- **PROBLEM**: Every line of the listing below needs to be reproduced exactly.

- **INFORMATION SHOWN**:
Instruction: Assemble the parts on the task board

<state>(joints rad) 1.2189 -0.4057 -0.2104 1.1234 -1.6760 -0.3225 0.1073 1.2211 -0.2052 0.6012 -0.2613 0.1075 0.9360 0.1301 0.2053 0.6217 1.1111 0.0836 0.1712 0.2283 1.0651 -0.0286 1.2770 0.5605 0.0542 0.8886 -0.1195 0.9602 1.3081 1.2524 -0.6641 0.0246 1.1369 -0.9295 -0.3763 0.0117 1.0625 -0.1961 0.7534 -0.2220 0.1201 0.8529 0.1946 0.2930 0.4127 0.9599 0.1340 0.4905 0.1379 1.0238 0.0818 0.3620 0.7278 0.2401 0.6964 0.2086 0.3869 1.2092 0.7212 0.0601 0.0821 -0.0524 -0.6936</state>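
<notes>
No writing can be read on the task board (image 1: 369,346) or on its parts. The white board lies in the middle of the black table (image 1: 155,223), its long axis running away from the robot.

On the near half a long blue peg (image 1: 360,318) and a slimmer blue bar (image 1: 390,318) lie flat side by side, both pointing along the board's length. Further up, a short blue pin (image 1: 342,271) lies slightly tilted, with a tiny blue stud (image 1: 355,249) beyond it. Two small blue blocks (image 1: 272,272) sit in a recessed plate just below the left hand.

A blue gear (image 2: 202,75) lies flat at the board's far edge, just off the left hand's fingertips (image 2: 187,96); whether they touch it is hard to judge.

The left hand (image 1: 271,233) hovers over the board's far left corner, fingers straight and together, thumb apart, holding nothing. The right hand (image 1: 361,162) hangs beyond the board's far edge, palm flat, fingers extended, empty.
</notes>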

- **FINISHED EXERCISE**:
Instruction: Assemble the parts on the task board

<state>(joints rad) 1.2189 -0.4057 -0.2104 1.1234 -1.6760 -0.3225 0.1073 1.2211 -0.2052 0.6012 -0.2613 0.1075 0.9360 0.1301 0.2053 0.6217 1.1111 0.0836 0.1712 0.2283 1.0651 -0.0286 1.2770 0.5605 0.0542 0.8886 -0.1195 0.9602 1.3081 1.2524 -0.6641 0.0246 1.1369 -0.9295 -0.3763 0.0117 1.0625 -0.1961 0.7534 -0.2220 0.1201 0.8529 0.1946 0.2930 0.4127 0.9599 0.1340 0.4905 0.1379 1.0238 0.0818 0.3620 0.7278 0.2401 0.6964 0.2086 0.3869 1.2092 0.7212 0.0601 0.0821 -0.0524 -0.6936</state>
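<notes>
No writing can be read on the task board (image 1: 369,346) or on its parts. The white board lies in the middle of the black table (image 1: 155,223), its long axis running away from the robot.

On the near half a long blue peg (image 1: 360,318) and a slimmer blue bar (image 1: 390,318) lie flat side by side, both pointing along the board's length. Further up, a short blue pin (image 1: 342,271) lies slightly tilted, with a tiny blue stud (image 1: 355,249) beyond it. Two small blue blocks (image 1: 272,272) sit in a recessed plate just below the left hand.

A blue gear (image 2: 202,75) lies flat at the board's far edge, just off the left hand's fingertips (image 2: 187,96); whether they touch it is hard to judge.

The left hand (image 1: 271,233) hovers over the board's far left corner, fingers straight and together, thumb apart, holding nothing. The right hand (image 1: 361,162) hangs beyond the board's far edge, palm flat, fingers extended, empty.
</notes>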

Nothing remains to be written for this exercise.